Namaz Vakitlerinin Tesbiti

Müslümanların günlük ibadetlerinde kullandıkları vakitler, güneşin gökyüzündeki konumuna tabi kılınmıştır. Beş vakit namaza, orucun başlangıcı/bitirilişine ait hükümler ve keza mekruh vakitler, hep güneş referans alınarak tayin edilmektedir. Bu vakitlerin tanımı ve hesaplanış metotları fıkhi ölçüler içinde şu şekildedir.


İmsak (Fecr-i Sadık) Vakti

Ufukta genişlemesine yayılan bir beyazlığın başlamasıdır.

Ufukta uzunlamasına görülen ve bir müddet sonra kaybolan yalancı imsaktan (fecr-i kâzib) sonra oluşur. Oluşma sebep ve şartları yatsıdaki gibidir. İmsak anındaki güneş dikey açısı Türkiye'de -18º (ufkun altında) olarak alınmaktadır. (İmsak vaktinin girmesiyle sabah namazının vakti girer.)


Güneşin Doğuş Vakti

Güneşin doğmaya başlaması, güneşin üst ucunun ufukta belirmesidir.

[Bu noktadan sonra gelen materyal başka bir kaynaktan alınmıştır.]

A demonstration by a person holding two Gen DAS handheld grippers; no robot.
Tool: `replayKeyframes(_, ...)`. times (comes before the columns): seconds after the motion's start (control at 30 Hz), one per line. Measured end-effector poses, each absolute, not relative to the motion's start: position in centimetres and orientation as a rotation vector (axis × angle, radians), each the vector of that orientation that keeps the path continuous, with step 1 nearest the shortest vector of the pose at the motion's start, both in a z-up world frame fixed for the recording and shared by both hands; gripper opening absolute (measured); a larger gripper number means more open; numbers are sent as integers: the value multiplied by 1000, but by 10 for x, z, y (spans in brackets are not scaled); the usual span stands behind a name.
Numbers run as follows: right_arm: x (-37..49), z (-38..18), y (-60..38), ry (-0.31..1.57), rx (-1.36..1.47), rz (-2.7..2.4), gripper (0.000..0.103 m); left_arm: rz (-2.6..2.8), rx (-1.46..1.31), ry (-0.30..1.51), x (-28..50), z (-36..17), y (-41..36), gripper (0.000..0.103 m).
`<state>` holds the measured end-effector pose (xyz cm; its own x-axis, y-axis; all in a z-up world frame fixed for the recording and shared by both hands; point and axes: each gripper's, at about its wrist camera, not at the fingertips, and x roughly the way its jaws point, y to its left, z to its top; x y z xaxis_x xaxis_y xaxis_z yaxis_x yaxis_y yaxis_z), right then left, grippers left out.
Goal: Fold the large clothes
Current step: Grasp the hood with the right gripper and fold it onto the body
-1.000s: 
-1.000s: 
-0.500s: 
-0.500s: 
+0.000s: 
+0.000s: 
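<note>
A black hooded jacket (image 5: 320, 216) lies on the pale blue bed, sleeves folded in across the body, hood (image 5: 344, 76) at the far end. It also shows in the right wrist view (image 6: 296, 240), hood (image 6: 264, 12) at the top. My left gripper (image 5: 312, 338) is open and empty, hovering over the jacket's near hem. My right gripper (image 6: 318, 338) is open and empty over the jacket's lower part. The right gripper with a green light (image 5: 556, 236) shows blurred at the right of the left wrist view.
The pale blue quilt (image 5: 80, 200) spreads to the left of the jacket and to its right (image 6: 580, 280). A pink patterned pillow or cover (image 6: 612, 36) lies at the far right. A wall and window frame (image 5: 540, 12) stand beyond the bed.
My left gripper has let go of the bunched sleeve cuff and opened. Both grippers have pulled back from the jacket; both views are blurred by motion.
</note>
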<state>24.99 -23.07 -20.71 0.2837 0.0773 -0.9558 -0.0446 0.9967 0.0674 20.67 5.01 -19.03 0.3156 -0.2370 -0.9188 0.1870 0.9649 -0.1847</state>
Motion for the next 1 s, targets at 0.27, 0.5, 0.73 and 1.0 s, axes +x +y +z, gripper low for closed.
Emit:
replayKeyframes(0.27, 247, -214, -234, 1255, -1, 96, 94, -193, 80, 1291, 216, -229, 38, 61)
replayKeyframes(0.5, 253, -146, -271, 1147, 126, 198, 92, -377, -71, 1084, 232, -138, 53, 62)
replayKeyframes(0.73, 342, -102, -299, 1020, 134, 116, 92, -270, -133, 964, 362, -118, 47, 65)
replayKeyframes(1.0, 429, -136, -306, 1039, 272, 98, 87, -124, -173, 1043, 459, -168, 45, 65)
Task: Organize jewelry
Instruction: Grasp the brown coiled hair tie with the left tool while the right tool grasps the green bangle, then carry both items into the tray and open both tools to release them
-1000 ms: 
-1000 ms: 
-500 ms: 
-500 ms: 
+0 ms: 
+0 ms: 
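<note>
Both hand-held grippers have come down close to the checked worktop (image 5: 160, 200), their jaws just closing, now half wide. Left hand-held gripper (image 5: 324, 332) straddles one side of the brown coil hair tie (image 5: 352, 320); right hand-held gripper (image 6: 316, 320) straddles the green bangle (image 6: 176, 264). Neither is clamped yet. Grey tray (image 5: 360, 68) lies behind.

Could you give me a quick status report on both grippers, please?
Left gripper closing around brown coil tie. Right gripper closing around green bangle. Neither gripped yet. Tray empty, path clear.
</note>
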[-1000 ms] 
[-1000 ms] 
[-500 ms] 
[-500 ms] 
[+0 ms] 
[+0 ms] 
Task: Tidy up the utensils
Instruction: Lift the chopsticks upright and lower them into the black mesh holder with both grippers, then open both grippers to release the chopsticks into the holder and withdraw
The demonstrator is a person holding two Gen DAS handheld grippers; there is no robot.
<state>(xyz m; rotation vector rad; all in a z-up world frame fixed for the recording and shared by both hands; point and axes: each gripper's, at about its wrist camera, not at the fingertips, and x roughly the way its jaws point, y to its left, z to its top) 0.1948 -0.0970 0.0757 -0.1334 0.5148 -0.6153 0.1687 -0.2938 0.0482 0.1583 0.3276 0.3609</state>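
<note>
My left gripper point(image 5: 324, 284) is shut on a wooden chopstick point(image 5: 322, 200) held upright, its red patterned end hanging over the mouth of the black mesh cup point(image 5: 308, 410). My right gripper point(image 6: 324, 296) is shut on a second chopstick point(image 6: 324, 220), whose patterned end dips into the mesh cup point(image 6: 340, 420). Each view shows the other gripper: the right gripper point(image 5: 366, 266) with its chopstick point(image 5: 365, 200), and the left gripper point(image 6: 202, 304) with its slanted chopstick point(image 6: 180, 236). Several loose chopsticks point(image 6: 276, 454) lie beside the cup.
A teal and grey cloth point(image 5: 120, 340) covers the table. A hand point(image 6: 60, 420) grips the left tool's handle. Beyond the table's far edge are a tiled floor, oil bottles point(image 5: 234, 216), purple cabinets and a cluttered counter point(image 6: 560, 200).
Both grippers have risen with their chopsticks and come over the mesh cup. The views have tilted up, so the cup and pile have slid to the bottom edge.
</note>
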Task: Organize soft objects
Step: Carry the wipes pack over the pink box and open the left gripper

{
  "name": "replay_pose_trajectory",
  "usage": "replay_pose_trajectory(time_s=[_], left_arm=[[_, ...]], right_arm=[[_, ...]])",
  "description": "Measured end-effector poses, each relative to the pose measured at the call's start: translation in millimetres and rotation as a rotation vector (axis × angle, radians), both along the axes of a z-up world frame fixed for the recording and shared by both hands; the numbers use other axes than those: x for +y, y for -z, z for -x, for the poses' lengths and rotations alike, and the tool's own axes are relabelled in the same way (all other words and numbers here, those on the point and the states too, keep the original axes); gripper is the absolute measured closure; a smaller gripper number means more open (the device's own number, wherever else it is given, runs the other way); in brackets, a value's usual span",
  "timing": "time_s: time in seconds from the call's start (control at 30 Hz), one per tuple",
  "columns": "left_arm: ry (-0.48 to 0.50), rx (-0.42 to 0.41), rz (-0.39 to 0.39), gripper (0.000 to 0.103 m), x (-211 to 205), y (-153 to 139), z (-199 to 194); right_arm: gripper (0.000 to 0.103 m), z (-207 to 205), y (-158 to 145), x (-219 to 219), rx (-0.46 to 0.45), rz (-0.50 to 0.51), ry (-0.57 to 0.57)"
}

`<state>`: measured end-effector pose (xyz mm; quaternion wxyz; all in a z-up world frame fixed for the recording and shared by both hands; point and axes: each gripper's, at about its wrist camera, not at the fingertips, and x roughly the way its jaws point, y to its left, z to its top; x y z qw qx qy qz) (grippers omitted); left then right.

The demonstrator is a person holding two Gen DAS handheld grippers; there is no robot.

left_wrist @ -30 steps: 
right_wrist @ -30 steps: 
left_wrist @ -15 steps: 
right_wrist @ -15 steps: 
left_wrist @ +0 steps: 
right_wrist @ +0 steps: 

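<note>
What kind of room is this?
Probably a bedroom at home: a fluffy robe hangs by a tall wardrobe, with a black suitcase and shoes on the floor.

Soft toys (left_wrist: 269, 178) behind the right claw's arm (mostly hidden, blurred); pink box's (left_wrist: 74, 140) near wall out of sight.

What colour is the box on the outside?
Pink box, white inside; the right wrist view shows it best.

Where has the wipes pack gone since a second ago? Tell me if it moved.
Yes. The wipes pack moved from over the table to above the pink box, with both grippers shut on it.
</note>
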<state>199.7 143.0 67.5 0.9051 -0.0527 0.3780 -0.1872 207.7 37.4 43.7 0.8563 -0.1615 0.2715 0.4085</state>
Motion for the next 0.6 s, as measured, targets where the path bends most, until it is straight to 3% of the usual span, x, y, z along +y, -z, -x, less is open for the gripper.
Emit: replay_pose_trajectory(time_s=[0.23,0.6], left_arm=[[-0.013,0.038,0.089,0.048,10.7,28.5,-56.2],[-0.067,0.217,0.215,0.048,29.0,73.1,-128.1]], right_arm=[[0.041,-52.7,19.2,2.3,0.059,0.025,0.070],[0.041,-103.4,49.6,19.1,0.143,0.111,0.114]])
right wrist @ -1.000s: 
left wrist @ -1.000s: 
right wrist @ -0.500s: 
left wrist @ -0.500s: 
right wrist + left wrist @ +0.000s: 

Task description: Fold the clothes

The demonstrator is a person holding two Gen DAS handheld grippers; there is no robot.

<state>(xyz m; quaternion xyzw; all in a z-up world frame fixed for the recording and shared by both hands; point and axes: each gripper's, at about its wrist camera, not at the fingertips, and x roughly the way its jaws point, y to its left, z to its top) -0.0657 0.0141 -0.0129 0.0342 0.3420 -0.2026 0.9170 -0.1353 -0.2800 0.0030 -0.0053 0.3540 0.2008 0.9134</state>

Akşam vaktinin simetriğidir; yani güneşin, ufkun 50º altına gelmesiyle oluşur. Bu andan sonra sabah namazı vakti çıkar ve kerahet başlar. Yine bu vakit de, akşam vaktindeki gibi meteorolojik sebeplerden ötürü birkaç dakika önce oluşabilir.
Hanefi mezhebine göre sabah namazını, şafak aydınlığı yayılmaya başladıktan sonra kılmak müstehaptır. Bu ise takriben -12 derece (ufkun altında) dikey açıya karşılık gelir.
Yukarıda anlatılan bu temel vakitlerin haricinde, namaz kılmanın mekruh olduğu vakitler vardır:


İşrak Vakti

Güneşin bir mızrak boyu yükselmesidir.

Burada kasıt, güneş ışınlarının sarı renkten kurtulup beyaza dönmesidir. Güneş ışınlarının sararması ise, yine atmosferin ışığı kırma etkisiyle oluşmaktadır. Türkiye'de işrak vakti için 5 derece güneş dikey açısı kabul edilmiştir. Bu ana kadar namaz kılmak mekruhtur. Bayram namazları da bu andan itibaren kılınır.


İstiva Vakti

Güneşin tepede bulunmasıdır.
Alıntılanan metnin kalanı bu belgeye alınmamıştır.